▸ **Exercise requirements**
Locate the line that contains "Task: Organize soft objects" in the entries below, then repeat it and every following line through the line that contains "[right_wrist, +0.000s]", exactly, and no others.

▸ **Extracted data**
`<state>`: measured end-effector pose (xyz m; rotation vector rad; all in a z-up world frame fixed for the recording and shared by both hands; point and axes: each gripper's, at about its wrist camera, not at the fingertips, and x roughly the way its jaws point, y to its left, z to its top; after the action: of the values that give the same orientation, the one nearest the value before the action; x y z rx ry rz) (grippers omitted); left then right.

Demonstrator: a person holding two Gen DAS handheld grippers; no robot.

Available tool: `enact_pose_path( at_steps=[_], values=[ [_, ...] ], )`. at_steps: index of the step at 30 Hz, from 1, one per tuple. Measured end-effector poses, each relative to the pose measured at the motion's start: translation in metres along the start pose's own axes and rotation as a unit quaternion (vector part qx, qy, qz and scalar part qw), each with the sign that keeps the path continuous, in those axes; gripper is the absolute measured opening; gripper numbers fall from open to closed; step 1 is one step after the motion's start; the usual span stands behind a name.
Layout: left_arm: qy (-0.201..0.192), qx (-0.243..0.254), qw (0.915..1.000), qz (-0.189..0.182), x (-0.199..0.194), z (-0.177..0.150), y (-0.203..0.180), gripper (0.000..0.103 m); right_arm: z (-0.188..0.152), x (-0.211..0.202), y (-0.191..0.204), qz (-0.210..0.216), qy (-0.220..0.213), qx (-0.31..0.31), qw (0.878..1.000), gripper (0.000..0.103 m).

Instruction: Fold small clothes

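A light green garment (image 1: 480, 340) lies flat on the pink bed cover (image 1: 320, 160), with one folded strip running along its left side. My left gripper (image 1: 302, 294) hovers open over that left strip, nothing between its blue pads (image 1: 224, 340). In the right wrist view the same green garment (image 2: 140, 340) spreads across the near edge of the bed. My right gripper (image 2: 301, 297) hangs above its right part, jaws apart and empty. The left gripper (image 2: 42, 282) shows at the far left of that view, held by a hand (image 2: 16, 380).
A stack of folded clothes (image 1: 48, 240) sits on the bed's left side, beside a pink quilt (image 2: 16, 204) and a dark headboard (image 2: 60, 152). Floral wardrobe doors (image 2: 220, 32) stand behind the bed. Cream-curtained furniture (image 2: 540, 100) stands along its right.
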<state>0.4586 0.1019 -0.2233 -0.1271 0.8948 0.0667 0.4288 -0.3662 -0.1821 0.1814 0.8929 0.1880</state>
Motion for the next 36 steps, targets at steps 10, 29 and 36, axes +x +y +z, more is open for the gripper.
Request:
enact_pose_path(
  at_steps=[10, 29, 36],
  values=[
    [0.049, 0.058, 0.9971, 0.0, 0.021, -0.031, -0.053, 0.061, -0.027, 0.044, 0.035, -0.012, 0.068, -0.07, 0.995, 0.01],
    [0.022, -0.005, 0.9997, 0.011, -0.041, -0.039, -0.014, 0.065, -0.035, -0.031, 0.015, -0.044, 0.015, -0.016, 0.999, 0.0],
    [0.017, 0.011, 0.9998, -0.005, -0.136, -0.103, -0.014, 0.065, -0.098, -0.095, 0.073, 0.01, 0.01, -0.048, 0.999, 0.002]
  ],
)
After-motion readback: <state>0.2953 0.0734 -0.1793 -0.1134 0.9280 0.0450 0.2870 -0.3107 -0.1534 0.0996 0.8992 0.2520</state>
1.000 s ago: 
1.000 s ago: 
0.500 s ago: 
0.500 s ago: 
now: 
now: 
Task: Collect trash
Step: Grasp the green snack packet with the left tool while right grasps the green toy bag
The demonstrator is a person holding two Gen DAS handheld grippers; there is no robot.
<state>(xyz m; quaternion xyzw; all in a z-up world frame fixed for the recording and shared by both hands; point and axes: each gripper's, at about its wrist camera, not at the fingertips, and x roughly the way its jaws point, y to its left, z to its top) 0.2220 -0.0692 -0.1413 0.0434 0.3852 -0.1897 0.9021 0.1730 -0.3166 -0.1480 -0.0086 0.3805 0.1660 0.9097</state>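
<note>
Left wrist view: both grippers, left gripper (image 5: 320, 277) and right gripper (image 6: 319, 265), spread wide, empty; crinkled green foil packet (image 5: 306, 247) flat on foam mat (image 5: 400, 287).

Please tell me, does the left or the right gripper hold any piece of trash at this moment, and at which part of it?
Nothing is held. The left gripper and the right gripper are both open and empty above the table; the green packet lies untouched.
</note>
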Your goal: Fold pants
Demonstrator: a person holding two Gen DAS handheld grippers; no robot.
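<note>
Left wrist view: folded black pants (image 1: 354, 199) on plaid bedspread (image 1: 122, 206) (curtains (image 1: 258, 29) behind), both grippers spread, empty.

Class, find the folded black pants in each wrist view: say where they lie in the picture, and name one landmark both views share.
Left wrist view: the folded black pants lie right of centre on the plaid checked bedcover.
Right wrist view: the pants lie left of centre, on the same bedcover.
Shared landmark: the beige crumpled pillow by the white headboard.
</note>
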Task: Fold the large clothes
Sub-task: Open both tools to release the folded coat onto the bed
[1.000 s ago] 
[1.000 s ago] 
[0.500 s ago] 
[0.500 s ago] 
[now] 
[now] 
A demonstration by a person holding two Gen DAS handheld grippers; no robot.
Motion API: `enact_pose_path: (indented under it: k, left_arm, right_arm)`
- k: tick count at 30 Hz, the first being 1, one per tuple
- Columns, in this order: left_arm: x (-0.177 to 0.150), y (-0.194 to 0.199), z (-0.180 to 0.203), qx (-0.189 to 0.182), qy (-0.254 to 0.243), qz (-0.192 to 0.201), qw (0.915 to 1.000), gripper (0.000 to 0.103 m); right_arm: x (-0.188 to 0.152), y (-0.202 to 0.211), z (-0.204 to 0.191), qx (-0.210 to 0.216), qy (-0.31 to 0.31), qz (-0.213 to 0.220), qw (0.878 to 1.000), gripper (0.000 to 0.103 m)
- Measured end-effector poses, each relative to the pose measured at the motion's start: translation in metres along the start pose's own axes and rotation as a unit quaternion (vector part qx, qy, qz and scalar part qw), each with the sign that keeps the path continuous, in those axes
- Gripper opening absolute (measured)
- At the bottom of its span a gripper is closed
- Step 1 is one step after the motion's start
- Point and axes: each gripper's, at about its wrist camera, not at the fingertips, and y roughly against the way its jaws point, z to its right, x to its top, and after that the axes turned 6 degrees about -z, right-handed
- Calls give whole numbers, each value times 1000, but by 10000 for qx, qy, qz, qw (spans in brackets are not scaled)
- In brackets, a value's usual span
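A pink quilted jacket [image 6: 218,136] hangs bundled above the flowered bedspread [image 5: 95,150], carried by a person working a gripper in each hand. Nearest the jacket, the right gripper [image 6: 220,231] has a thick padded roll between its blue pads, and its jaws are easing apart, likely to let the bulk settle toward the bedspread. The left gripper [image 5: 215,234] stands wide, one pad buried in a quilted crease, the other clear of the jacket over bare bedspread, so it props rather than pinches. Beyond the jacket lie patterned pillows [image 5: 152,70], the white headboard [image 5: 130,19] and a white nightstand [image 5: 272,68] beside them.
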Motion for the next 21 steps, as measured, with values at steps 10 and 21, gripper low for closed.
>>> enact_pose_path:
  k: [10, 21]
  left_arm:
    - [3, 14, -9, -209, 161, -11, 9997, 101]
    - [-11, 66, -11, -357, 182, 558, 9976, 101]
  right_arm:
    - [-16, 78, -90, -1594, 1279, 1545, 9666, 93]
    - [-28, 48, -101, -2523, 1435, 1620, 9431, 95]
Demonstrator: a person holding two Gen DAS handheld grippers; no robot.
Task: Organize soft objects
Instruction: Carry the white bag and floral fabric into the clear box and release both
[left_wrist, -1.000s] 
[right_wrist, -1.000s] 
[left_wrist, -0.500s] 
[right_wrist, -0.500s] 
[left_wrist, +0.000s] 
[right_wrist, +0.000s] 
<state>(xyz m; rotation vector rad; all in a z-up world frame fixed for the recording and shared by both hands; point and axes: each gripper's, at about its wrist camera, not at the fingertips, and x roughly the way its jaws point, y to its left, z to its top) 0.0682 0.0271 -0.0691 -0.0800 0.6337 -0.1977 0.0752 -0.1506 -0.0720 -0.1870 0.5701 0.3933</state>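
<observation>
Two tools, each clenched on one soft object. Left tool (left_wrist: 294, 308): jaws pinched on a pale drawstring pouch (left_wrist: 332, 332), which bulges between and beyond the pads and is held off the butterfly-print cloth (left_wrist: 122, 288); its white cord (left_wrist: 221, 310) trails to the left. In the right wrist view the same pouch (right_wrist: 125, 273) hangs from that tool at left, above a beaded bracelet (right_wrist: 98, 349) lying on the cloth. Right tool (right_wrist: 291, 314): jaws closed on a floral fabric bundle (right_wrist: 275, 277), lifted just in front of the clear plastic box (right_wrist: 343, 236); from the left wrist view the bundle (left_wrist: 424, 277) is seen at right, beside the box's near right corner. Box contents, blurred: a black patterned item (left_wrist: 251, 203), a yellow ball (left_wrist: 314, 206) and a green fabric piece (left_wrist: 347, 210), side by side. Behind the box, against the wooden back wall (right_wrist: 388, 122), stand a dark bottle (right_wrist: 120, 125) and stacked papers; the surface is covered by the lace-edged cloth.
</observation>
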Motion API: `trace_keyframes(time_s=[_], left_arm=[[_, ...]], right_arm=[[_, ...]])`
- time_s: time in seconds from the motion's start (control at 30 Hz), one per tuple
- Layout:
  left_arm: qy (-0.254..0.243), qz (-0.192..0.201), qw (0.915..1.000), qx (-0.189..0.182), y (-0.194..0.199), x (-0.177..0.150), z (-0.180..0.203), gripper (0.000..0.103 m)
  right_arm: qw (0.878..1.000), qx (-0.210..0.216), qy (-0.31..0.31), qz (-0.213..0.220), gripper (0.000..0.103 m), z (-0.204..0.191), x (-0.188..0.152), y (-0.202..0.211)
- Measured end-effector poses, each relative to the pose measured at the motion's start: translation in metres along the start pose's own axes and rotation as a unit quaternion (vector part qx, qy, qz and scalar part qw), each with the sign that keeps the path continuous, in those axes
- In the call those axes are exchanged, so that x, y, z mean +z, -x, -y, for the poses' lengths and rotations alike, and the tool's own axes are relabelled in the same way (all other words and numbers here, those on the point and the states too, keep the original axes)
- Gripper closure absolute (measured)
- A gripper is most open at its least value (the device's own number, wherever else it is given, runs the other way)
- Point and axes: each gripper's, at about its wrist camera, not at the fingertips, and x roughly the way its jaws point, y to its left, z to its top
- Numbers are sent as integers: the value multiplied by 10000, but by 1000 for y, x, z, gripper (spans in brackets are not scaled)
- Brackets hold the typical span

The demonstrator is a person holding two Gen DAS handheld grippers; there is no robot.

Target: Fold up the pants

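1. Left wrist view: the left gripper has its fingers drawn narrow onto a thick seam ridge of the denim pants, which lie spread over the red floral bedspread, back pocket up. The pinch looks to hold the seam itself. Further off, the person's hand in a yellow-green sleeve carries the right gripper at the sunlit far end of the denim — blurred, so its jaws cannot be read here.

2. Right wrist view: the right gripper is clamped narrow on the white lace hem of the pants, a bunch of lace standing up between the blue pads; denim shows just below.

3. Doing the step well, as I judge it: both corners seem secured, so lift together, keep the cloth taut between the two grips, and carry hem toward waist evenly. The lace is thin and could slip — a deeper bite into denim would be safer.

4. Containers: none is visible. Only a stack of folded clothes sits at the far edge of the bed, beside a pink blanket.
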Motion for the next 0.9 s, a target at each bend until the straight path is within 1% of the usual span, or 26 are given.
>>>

▸ **Result of the exercise**
Task: Organize soft objects
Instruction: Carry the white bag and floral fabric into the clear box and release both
[left_wrist, -1.000s] 
[right_wrist, -1.000s] 
[left_wrist, -0.500s] 
[right_wrist, -0.500s] 
[left_wrist, +0.000s] 
[right_wrist, +0.000s] 

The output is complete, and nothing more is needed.